What needs to be done: Give the data again in full, exactly as written below.
============================================================
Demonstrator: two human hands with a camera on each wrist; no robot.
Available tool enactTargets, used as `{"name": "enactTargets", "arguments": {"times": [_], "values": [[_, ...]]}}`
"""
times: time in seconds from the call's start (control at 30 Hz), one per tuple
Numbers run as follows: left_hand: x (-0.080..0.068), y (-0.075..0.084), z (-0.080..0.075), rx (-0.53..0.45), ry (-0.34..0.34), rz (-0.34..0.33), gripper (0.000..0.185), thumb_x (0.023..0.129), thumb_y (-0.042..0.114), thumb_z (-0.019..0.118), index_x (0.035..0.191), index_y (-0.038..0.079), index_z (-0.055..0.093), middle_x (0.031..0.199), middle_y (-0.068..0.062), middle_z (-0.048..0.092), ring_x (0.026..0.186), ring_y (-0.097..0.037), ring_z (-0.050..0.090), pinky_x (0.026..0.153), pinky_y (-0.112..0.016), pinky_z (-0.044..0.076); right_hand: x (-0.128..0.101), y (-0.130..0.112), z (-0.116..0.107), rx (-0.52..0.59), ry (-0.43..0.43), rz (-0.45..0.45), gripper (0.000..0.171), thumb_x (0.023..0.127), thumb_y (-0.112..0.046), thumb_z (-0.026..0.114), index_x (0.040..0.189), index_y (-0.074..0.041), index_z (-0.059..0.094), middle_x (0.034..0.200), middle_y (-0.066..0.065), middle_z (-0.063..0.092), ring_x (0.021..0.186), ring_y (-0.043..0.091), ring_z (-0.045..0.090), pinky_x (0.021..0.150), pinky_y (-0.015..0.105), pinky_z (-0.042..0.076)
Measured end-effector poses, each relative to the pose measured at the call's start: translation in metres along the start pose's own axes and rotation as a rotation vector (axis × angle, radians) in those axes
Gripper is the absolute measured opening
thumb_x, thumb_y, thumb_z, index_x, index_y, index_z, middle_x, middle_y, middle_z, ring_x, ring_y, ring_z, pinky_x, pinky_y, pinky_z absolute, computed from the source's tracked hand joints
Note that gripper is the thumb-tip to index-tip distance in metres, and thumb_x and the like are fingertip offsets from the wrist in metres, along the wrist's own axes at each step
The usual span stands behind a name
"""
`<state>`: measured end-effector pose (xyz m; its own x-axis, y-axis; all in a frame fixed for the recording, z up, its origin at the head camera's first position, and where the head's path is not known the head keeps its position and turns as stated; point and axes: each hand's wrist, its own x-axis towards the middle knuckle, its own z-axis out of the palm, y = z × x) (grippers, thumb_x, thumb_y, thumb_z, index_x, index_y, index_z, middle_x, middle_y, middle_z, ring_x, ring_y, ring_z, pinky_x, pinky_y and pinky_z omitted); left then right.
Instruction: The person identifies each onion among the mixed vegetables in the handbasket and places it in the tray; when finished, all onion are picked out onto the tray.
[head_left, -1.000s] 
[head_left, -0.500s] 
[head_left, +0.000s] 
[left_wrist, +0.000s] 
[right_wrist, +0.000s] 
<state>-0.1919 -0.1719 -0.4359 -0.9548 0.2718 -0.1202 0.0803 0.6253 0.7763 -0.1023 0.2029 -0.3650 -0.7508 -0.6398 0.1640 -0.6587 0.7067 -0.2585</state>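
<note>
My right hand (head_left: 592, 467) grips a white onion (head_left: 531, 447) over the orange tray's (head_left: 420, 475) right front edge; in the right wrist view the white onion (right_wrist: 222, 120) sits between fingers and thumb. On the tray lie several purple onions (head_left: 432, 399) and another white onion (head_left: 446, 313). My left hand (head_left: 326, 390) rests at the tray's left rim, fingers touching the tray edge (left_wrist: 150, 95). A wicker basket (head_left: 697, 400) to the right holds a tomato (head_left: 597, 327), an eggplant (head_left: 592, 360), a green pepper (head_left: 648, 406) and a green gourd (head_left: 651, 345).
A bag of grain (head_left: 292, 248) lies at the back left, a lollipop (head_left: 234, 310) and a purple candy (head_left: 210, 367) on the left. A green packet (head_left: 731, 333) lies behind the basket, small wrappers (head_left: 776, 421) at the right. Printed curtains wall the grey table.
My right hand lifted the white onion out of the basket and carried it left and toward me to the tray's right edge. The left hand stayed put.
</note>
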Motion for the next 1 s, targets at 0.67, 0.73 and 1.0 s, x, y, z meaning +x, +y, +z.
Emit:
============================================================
Response area:
Demonstrator: two human hands with a camera on each wrist; no robot.
Available tool enactTargets, used as `{"name": "enactTargets", "arguments": {"times": [_], "values": [[_, ...]]}}`
"""
times: time in seconds from the call's start (control at 30 Hz), one per tuple
Numbers run as follows: left_hand: x (-0.080..0.068), y (-0.075..0.084), z (-0.080..0.075), rx (-0.53..0.45), ry (-0.34..0.34), rz (-0.34..0.33), gripper (0.000..0.185), thumb_x (0.023..0.129), thumb_y (-0.042..0.114), thumb_z (-0.019..0.118), index_x (0.035..0.191), index_y (-0.038..0.079), index_z (-0.055..0.093), middle_x (0.031..0.199), middle_y (-0.068..0.062), middle_z (-0.048..0.092), ring_x (0.026..0.186), ring_y (-0.097..0.037), ring_z (-0.050..0.090), pinky_x (0.026..0.153), pinky_y (-0.112..0.016), pinky_z (-0.044..0.076); right_hand: x (-0.128..0.101), y (-0.130..0.112), z (-0.116..0.107), rx (-0.52..0.59), ry (-0.43..0.43), rz (-0.45..0.45), gripper (0.000..0.171), thumb_x (0.023..0.127), thumb_y (-0.112..0.046), thumb_z (-0.026..0.114), index_x (0.040..0.189), index_y (-0.074..0.041), index_z (-0.059..0.094), middle_x (0.034..0.200), middle_y (-0.066..0.065), middle_z (-0.063..0.092), ring_x (0.021..0.186), ring_y (-0.043..0.091), ring_z (-0.045..0.090), pinky_x (0.021..0.150), pinky_y (-0.015..0.105), pinky_z (-0.042..0.076)
Measured end-effector poses, each relative to the pose measured at the call's start: translation in metres along the start pose's own axes and rotation as a rotation vector (axis × angle, radians) in those axes
Gripper is the absolute measured opening
thumb_x, thumb_y, thumb_z, index_x, index_y, index_z, middle_x, middle_y, middle_z, ring_x, ring_y, ring_z, pinky_x, pinky_y, pinky_z absolute, computed from the source's tracked hand joints
Note that gripper is the thumb-tip to index-tip distance in metres, and thumb_x and the like are fingertip offsets from the wrist in metres, along the wrist's own axes at each step
The usual span stands behind a name
"""
`<state>`: measured end-effector pose (xyz m; its own x-axis, y-axis; all in a frame fixed for the recording, z up, its origin at the head camera's first position, and where the head's path is not known the head keeps its position and turns as stated; point and axes: each hand's wrist, its own x-axis towards the middle knuckle, its own z-axis out of the palm, y = z × x) (grippers, thumb_x, thumb_y, thumb_z, index_x, index_y, index_z, middle_x, middle_y, middle_z, ring_x, ring_y, ring_z, pinky_x, pinky_y and pinky_z omitted); left then right.
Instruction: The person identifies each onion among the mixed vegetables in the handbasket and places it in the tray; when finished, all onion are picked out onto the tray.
[head_left, -1.000s] 
[head_left, -0.500s] 
[head_left, +0.000s] 
[left_wrist, +0.000s] 
[right_wrist, +0.000s] 
<state>-0.1919 -0.1719 -0.4359 -0.9548 0.2718 -0.1202 0.0803 0.6253 0.7763 -0.1023 0.2029 -0.3650 -0.7508 -0.6398 0.1640 -0.6587 0.7067 -0.2585</state>
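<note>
My right hand (head_left: 592, 467) grips a white onion (head_left: 531, 447) over the orange tray's (head_left: 420, 475) right front edge; in the right wrist view the white onion (right_wrist: 222, 120) sits between fingers and thumb. On the tray lie several purple onions (head_left: 432, 399) and another white onion (head_left: 446, 313). My left hand (head_left: 326, 390) rests at the tray's left rim, fingers touching the tray edge (left_wrist: 150, 95). A wicker basket (head_left: 697, 400) to the right holds a tomato (head_left: 597, 327), an eggplant (head_left: 592, 360), a green pepper (head_left: 648, 406) and a green gourd (head_left: 651, 345).
A bag of grain (head_left: 292, 248) lies at the back left, a lollipop (head_left: 234, 310) and a purple candy (head_left: 210, 367) on the left. A green packet (head_left: 731, 333) lies behind the basket, small wrappers (head_left: 776, 421) at the right. Printed curtains wall the grey table.
My right hand lifted the white onion out of the basket and carried it left and toward me to the tray's right edge. The left hand stayed put.
</note>
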Motion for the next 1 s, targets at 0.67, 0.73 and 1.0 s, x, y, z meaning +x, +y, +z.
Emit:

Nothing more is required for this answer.